There was more upbeat news as well. During the Christmas Blitz on Manchester (22–24 December) it was reported: ‘At midnight, a goat was found by the police at the Odeon Cinema in Oxford Street. This bewildered animal had luckily been registered with the National A.R.P. Animals Committee, and a telephone call soon
resulted in restoration to its Longsight owner'.

Mancunian Animal Guards seemed terribly keen. After the festive-season raids they were reported to be touring the city on foot and by bicycle organizing relief for the ‘wild, starving cats' of the city. Scraps of meat and fish from caterers and abattoirs had been collected and mixed with dried cat food stockpiled by the committee.

‘Thirty volunteer women reported the cats' whereabouts and distributed baskets of food to approved animals,' it was reported. ‘They carry rope lassos to catch stray dogs and cat waifs are brought to the lethal chamber.'

Mr J. T. Beilby of the Committee's North-west Region said, ‘These cats are wild and elusive and we have to leave the food out for them to take. But I am convinced it is the cats who get it and not the rats.'

Since the Christmas 1940 raids, 500 cats had been destroyed by their owners and the same number more saved from ‘hungry vagrancy' (by being destroyed by PDSA mobile squads), so it was reported. It was perhaps better for Manchester cats to stay clinging to the ruins if they were to survive.

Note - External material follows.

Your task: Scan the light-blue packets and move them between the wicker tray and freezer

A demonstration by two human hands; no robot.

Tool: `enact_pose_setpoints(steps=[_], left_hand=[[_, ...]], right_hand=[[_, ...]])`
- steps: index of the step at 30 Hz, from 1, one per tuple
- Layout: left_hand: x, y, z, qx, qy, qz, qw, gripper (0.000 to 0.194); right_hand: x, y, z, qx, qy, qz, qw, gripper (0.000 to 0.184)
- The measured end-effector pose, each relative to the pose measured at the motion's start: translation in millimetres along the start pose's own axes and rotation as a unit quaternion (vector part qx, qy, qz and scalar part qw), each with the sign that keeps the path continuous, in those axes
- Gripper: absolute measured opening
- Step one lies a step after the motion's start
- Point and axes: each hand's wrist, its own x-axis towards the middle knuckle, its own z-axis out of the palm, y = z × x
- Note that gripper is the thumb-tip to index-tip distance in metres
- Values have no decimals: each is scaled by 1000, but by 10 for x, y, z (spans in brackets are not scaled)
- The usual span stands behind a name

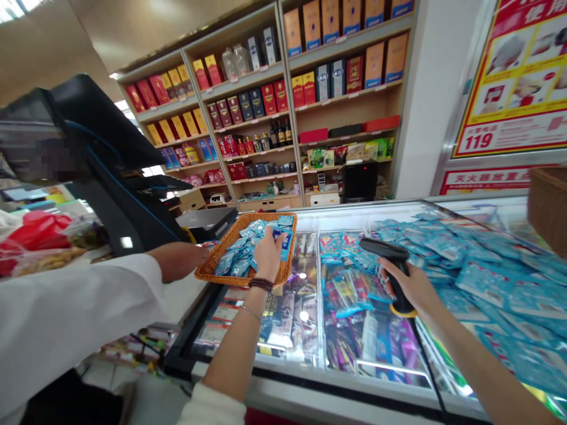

In a round-up of evacuee tales,
The Dog World
told the story of a woman in a provincial town who broke down in tears because no one would take her in with dog and her baby – until ‘the kindly owner of a local boarding kennel offered free shelter for the Westie [West Highland White Terrier] thus simplifying her search for lodgings'.

Cats too charmed their way into places of warmth and safety.
The Cat
told the story of the church cat of St Magnus the Martyr in the City of London: ‘“Puss” placed her four young kittens in the manger with the Bambino. A little lad visiting the church during Christmastide saw the kittens and with much delight shouted: “Baby kittens with mother Jesus!”'

And in Chester Cathedral during the festive season another correspondent saw ‘a huge black Tom curled up very cosily upon the straw within the manger. He was not the official church cat, but may have been invited in by the resident puss – one never knows.'

22
  War was good for business.
The Times
recorded, ‘Harrison, Barber & Co. (animal slaughterers) – A profit of £8,607 is returned for 1940 (against £3,471 for 1939).'

Chapter 17
Non-essential Animals

In spite of all its troubles, by the start of 1941 the protecting veil of NARPAC had been spread over the whole country. Britain's cities continued to take a pounding as the pet lovers' militia now stood sentinel, supposedly, over
all
the nation's animals. Its committee members had been released from pending bankruptcy meanwhile by the intervention of the Ministry of Home Security. All sins had been forgiven; the Animal Guards were back. Whether this would actually help animals under fire had yet to be seen.

That early spring, a Ministry of Information photo session for the US press featured Mrs Olive Day of Drayton Gardens, Kensington in: ‘A Day in the Life of a Wartime Housewife', where she was seen knitting a balaclava and preparing for her naval officer husband to come home on leave. Her agreeable black cat, ‘Little One', accompanies her throughout, prominently wearing a collar with its NARPAC badge. The collar ‘was to ensure, should he stray in Blitz or blackout, he will be returned safely to his owner'. How thoughtful.